By Michael Erman and Karina Grazina
NEW YORK/BUENOS AIRES (Reuters) - Apache Corp (APA) is in talks with Argentina's state-controlled energy company YPF (YPFD.BA) about a possible sale of its assets in the South American country, sources told Reuters on Friday.
U.S.-based oil and gas Apache has stakes in about 25 fields in Argentina. In May the company - which also has oil and gas operations in Egypt, Australia and the North Sea - announced plans to sell $4 billion of assets to cut debt and shore up its balance sheet and share price.
A source familiar with the matter in New York and an oil industry source in Buenos Aires, both of whom asked not to be named, said Apache and YPF were talking about the possible sale of at least some of Apache's Argentine investments.
Both YPF and Apache declined to comment.
Apache along with other global oil companies has rights to Argentina's giant Vaca Muerta shale oil and gas field.
The formation, in the southern Patagonia region, has 661 billion barrels of oil and 1,181 trillion cubic feet of natural gas resources, according to YPF.
Apache holds rights to areas in Neuquén, Río Negro, Tierra del Fuego and Mendoza provinces. Assets in Argentina were responsible for around 6 percent of the company's production last year and 3 percent of its proved reserves at year end.
Apache spent more than $16 billion acquiring oil and gas properties over the last three years. Now the company is selling off assets as it has struggled to grow production.
The company struck a deal in July to sell its assets in the shallower continental shelf region of the Gulf of Mexico to private equity firm Riverstone Holdings LLC for $3.75 billion.

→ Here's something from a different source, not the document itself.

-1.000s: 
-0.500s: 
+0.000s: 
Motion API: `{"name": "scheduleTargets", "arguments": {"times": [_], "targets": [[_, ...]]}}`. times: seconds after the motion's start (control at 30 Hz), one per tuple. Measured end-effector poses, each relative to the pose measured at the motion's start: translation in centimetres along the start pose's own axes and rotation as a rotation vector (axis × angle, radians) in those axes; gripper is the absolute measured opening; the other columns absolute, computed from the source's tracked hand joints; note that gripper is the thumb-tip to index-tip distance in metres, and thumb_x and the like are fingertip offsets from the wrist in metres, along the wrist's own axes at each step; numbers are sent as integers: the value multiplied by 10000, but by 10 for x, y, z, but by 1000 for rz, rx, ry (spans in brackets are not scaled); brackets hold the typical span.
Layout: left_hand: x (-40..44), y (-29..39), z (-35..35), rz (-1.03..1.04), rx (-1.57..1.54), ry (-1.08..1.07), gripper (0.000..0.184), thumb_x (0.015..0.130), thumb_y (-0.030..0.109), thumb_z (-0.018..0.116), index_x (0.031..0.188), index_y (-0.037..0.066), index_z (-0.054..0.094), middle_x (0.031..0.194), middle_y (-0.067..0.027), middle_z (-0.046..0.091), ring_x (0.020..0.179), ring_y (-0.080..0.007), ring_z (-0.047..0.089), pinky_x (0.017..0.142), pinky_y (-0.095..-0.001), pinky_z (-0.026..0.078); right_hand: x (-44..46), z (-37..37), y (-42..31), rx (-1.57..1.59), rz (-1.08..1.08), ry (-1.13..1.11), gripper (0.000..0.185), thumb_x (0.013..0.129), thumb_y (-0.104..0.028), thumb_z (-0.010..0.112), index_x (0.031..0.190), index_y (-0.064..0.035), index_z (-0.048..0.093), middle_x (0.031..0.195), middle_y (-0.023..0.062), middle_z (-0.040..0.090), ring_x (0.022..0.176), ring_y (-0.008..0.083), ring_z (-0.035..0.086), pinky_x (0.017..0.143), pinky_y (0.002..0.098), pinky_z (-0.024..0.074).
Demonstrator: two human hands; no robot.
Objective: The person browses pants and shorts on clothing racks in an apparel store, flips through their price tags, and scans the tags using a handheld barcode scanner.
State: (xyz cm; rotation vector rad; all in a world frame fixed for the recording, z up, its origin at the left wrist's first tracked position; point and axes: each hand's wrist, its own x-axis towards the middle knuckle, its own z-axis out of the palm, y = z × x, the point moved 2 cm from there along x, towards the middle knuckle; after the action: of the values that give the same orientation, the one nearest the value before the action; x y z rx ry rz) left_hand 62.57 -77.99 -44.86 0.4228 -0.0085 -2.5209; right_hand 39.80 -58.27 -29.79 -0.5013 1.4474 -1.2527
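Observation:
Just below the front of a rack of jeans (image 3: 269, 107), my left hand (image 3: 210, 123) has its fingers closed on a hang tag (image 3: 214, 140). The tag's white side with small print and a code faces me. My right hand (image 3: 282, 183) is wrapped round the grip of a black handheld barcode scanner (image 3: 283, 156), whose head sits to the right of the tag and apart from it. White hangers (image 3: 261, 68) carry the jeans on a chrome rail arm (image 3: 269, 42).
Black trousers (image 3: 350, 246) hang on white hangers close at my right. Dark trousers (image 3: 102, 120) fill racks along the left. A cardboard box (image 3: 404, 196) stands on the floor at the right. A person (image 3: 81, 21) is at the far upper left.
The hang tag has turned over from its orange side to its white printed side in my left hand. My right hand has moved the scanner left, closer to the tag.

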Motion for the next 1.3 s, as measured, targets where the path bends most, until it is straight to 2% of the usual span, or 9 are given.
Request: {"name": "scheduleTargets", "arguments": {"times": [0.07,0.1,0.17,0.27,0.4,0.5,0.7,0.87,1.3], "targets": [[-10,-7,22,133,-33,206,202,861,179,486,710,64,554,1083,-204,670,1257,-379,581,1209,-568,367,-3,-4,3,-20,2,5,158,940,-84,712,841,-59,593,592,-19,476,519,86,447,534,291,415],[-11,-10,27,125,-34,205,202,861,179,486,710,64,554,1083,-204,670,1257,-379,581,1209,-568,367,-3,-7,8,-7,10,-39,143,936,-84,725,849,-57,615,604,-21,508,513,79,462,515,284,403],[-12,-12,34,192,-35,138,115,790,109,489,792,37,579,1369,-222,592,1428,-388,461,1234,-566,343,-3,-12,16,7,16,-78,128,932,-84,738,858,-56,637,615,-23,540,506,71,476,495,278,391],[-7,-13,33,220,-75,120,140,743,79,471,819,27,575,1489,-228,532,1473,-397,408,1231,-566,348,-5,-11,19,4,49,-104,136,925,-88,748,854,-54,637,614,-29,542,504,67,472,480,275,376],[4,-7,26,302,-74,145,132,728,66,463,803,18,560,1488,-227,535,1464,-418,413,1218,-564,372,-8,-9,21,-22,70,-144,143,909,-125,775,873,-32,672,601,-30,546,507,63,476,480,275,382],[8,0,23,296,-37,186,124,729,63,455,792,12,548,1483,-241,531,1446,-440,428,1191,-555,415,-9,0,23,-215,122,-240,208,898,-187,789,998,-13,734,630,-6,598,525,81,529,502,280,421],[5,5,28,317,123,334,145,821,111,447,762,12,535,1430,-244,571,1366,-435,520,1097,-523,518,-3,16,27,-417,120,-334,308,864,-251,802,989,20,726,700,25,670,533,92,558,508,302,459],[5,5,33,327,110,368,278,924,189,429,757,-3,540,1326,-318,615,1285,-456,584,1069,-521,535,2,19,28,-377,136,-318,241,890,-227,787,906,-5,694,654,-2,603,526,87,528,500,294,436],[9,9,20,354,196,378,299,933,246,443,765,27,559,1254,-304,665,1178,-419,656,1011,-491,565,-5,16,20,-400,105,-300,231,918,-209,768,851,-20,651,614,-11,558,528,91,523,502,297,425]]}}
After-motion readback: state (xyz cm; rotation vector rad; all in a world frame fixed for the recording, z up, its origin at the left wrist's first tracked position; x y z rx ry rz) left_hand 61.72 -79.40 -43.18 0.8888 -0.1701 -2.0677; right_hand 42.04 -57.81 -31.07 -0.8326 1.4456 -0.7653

A U.S. Department of Energy report has shown Argentina holds 802 trillion cubic feet of commercially viable natural gas resources trapped in shale rock and 27 billion barrels of oil, the bulk of it located in Vaca Muerta.
That would make Argentina the second largest holder of shale gas reserves after China and No. 4 in shale oil.
Argentina is counting on Vaca Muerta to recover the energy self-sufficiency it lost a decade ago. The government has had to spend millions of scarce dollars importing energy, eroding its trade surplus.